Among the lines of data below, reproduce only those from the one with "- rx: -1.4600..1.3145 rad" through the one with "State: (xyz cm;", exactly as they stand, both ends included.

## Material provided:
• • • • •

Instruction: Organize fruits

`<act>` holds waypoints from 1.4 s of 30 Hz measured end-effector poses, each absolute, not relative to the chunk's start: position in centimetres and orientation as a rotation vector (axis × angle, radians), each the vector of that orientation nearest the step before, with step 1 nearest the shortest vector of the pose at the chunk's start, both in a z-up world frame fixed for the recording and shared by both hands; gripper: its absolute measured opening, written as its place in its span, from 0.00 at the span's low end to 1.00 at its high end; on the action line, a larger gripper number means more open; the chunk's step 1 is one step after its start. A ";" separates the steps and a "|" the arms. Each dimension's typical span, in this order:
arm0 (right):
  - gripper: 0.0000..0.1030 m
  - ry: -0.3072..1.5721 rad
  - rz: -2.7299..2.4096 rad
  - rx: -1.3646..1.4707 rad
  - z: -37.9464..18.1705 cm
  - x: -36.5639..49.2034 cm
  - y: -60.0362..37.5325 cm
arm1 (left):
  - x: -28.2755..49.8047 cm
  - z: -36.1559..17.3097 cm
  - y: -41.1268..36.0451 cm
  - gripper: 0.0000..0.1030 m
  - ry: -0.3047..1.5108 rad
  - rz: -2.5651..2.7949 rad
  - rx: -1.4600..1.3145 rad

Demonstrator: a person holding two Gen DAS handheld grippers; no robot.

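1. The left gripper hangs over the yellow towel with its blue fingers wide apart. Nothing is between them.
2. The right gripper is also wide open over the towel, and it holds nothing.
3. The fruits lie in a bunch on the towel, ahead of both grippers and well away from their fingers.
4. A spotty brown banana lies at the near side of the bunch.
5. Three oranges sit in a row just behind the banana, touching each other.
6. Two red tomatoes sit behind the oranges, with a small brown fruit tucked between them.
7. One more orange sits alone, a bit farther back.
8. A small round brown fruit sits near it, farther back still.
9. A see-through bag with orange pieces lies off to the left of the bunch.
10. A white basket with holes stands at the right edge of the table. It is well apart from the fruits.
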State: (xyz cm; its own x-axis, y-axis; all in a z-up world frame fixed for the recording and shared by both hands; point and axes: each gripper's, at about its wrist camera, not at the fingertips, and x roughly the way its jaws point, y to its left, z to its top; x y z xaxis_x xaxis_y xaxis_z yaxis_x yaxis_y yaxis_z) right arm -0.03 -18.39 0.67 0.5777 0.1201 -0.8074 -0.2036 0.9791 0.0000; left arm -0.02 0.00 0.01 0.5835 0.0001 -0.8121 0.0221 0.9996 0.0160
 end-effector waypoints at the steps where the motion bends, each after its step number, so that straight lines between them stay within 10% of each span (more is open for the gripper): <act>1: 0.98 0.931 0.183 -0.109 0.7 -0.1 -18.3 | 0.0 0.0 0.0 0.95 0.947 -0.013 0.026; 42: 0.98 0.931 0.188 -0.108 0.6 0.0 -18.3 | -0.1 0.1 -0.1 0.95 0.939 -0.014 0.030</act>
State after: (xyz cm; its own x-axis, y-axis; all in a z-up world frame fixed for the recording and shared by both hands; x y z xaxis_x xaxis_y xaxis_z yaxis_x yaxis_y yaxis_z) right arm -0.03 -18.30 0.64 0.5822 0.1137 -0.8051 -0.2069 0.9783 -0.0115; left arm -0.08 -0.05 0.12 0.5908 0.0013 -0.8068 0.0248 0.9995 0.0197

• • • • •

## Solution:
  - rx: -1.4600..1.3145 rad

Demonstrator: a person holding two Gen DAS handheld grippers; no robot.

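1. The left gripper hangs over the yellow towel with its blue fingers wide apart. Nothing is between them.
2. The right gripper is also wide open over the towel, and it holds nothing.
3. The fruits lie in a bunch on the towel, ahead of both grippers and well away from their fingers.
4. A spotty brown banana lies at the near side of the bunch.
5. Three oranges sit in a row just behind the banana, touching each other.
6. Two red tomatoes sit behind the oranges, with a small brown fruit tucked between them.
7. One more orange sits alone, a bit farther back.
8. A small round brown fruit sits near it, farther back still.
9. A see-through bag with orange pieces lies off to the left of the bunch.
10. A white basket with holes stands at the right edge of the table. It is well apart from the fruits.
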State: (xyz cm; its own x-axis, y-axis; all in a z-up world frame fixed for the recording and shared by both hands; point and axes: each gripper's, at about its wrist camera, not at the fingertips, and x roughly the way its jaws point, y to its left, z to its top; x y z xaxis_x xaxis_y xaxis_z yaxis_x yaxis_y yaxis_z) right arm -0.03 -18.39 0.67 0.5777 0.1201 -0.8074 -0.2036 0.9791 0.0000; left arm -0.02 0.00 0.01 0.5835 0.0001 -0.8121 0.0221 0.9996 0.0160

There is no more to the answer.